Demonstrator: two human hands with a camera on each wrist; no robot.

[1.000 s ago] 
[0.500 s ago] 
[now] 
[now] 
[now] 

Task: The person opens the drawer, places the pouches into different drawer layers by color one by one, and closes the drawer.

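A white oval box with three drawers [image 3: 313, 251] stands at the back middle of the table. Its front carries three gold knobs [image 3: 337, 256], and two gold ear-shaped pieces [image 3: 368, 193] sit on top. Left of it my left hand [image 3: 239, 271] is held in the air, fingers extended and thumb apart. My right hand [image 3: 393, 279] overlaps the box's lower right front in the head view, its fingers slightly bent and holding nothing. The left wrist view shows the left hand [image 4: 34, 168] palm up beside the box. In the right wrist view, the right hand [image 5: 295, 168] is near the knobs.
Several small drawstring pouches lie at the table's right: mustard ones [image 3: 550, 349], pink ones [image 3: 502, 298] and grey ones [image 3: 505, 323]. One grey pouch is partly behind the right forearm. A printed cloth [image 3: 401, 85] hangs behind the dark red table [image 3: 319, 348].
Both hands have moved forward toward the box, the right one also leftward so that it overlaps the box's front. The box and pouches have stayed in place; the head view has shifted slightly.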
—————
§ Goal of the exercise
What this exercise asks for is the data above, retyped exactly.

§ Written answer
Demonstrator: two human hands with a camera on each wrist; no robot.

[1.000 s ago] 
[0.500 s ago] 
[now] 
[now] 
[now] 

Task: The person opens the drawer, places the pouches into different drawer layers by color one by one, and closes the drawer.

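A white oval box with three drawers [image 3: 313, 251] stands at the back middle of the table. Its front carries three gold knobs [image 3: 337, 256], and two gold ear-shaped pieces [image 3: 368, 193] sit on top. Left of it my left hand [image 3: 239, 271] is held in the air, fingers extended and thumb apart. My right hand [image 3: 393, 279] overlaps the box's lower right front in the head view, its fingers slightly bent and holding nothing. The left wrist view shows the left hand [image 4: 34, 168] palm up beside the box. In the right wrist view, the right hand [image 5: 295, 168] is near the knobs.
Several small drawstring pouches lie at the table's right: mustard ones [image 3: 550, 349], pink ones [image 3: 502, 298] and grey ones [image 3: 505, 323]. One grey pouch is partly behind the right forearm. A printed cloth [image 3: 401, 85] hangs behind the dark red table [image 3: 319, 348].
Both hands have moved forward toward the box, the right one also leftward so that it overlaps the box's front. The box and pouches have stayed in place; the head view has shifted slightly.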

Nothing else is part of this answer.